Directions for this task
The expected output is exactly the lines below, starting at the line with "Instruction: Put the" and ending at the line with "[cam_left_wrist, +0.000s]", both included; no other line belongs in it.

Exercise materials
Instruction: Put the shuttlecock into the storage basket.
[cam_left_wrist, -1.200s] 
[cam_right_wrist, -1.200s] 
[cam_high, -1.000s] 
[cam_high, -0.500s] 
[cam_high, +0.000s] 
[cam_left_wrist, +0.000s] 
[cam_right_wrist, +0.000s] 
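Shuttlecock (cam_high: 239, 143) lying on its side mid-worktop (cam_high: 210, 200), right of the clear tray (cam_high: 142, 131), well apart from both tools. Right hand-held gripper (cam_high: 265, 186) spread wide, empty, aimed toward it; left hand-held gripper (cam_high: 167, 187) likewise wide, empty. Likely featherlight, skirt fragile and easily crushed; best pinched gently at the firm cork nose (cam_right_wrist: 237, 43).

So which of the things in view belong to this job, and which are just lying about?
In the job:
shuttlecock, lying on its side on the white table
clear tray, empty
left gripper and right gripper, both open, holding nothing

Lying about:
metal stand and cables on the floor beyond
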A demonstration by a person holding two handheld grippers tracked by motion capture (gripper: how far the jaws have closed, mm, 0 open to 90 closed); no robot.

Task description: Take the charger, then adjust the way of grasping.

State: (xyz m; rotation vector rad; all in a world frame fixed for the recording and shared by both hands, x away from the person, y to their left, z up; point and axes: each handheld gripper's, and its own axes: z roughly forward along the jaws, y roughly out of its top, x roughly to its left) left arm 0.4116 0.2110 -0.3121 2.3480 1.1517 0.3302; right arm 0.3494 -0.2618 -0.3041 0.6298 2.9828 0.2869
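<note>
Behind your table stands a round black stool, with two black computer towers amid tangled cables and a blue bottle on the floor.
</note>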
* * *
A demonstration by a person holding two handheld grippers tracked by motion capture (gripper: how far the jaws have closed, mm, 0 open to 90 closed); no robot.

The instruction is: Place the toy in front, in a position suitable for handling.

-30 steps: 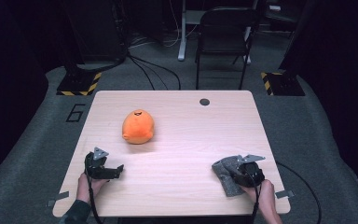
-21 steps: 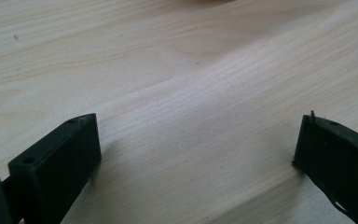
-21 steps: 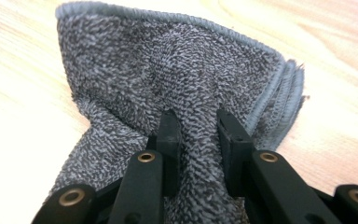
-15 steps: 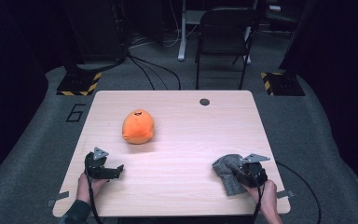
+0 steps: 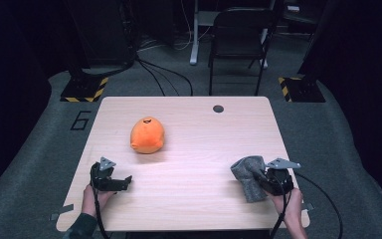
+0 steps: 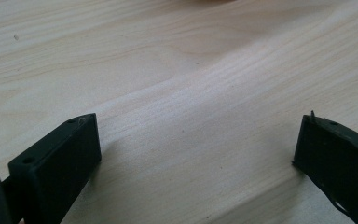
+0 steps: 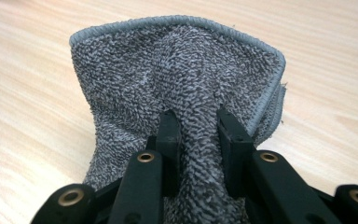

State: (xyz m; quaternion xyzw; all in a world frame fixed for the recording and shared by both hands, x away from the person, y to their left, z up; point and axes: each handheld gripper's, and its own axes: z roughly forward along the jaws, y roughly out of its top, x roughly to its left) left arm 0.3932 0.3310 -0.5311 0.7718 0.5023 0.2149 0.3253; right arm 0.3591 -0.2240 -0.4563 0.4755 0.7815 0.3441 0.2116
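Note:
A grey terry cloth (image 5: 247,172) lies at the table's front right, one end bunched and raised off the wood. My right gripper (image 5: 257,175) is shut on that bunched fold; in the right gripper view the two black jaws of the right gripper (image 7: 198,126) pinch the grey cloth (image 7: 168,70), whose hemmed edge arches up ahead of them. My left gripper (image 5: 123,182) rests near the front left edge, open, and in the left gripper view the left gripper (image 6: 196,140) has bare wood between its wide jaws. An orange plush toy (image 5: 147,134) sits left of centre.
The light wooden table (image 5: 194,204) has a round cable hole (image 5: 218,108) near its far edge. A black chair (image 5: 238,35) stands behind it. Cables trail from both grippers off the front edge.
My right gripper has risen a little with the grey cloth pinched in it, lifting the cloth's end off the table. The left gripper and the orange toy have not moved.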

Task solution
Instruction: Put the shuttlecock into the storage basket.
[cam_left_wrist, -1.200s] 
[cam_right_wrist, -1.200s] 
[cam_high, -1.000s] 
[cam_high, -0.500s] 
[cam_high, +0.000s] 
[cam_left_wrist, +0.000s] 

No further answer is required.